#### Exercise objective
From the first line of the material through the line that holds "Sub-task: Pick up", repeat each line exactly and skip any picture.

#### Recorded information
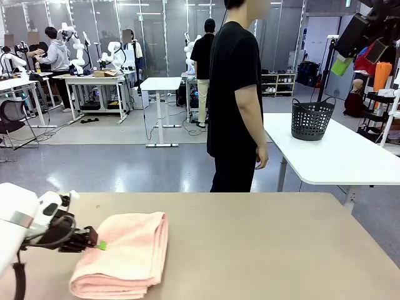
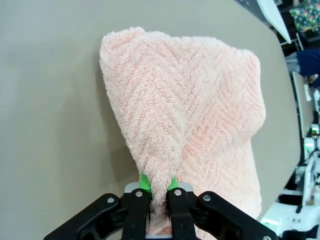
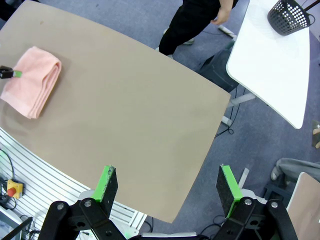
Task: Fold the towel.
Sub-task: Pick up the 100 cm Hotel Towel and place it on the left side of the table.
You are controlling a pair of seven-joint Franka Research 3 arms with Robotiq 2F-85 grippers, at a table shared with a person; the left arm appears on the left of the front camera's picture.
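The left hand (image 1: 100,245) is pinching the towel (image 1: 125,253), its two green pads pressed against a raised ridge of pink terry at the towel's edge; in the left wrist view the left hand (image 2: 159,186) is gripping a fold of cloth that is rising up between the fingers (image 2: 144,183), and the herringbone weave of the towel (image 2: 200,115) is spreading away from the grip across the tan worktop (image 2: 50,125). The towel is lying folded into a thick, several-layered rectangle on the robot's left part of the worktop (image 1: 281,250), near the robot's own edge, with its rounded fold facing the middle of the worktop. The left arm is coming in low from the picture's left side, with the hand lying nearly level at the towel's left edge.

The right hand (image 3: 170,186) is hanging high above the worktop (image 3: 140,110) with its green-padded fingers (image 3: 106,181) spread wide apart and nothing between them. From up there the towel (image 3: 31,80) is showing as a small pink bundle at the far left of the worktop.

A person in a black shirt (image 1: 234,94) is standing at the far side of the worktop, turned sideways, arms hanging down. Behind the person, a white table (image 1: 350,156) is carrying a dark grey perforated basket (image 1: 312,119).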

#### Your solution
Task: Fold the towel.
Sub-task: Pick up the 100 cm Hotel Towel and place it on the left side of the table.

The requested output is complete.